KIP REIT’s portfolio of assets comprises six community-centric malls strategically located in Bangi in Selangor, Tampoi, Kota Tinggi and Masai in Johor, Senawang in Negeri Sembilan and Melaka. 

Last week, the Bank Negara Malaysia had raised its overnight policy rate by 25 basis points (bps) to 2.5% — the third consecutive rate hike this year — in line with expectations for further normalisation of the monetary policy as the country's economic growth and inflation gain momentum.

Ong said while the REIT’s mall tenants have expansion plans in the pipeline, they are constrained by labour shortages.

“Obviously, that is impacting the tenants' opening hours, as well as the operational methods. It remains an issue that is not resolved yet.

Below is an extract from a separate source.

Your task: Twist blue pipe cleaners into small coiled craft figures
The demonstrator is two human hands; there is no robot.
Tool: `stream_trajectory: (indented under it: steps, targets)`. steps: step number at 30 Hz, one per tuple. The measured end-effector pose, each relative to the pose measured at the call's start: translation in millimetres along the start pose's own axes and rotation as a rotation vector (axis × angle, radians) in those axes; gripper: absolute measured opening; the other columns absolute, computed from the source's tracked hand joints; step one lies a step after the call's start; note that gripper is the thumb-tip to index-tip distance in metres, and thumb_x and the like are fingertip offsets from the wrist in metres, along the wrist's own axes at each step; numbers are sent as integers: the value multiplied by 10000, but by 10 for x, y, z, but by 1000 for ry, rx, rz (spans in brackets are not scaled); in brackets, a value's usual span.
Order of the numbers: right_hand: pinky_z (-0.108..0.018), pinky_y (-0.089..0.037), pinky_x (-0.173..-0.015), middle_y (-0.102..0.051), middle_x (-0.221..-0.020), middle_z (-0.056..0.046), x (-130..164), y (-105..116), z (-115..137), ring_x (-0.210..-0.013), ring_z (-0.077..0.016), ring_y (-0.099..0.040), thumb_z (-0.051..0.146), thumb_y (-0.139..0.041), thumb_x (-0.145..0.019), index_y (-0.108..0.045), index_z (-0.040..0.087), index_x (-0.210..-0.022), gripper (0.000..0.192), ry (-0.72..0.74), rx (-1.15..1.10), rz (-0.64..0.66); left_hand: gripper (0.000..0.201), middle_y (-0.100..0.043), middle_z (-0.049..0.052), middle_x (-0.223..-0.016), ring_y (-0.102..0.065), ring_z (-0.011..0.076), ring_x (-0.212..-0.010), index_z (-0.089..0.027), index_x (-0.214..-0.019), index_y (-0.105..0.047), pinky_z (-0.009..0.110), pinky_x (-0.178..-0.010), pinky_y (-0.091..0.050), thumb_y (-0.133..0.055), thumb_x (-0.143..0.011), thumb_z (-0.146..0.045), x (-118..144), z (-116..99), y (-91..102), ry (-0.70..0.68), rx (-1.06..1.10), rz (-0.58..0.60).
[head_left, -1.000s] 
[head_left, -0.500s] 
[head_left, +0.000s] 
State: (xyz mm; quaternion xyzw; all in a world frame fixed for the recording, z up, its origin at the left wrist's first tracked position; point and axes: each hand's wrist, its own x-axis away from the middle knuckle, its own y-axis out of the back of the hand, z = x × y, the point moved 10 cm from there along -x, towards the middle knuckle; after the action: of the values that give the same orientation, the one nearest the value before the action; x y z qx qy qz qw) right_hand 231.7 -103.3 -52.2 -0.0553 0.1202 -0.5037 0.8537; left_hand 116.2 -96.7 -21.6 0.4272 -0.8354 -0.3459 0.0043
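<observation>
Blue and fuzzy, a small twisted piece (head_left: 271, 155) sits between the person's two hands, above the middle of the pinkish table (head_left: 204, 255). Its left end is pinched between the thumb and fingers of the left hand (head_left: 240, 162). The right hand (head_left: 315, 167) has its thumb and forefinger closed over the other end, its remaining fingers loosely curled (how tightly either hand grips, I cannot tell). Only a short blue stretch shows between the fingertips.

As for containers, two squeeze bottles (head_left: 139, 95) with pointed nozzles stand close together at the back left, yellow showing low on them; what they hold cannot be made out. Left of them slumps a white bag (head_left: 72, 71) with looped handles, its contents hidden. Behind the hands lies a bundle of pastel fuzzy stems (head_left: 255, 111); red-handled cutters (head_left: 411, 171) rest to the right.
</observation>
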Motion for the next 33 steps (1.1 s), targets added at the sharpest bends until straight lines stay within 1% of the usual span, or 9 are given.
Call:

"This will be a major challenge because the shortage of manpower will also ultimately impact our malls' operation. Thus, I hope to see some improvement in bringing more manpower from overseas," she noted.

For the full financial year ended June 30, 2022 (FY22), KIP REIT saw net profit rise to RM75.51 million from RM35.22 million, arising from changes in fair value on investment properties during the year. This was despite revenue slipping to RM73.7 million from RM74.25 million, mainly due to lower promotional income on the back of restrictions on activities and events at the mall level for the first two quarters and lower average occupancy rate. 

KIP REIT units closed unchanged at 89.5 sen on Wednesday, valuing the trust at RM518.16 million.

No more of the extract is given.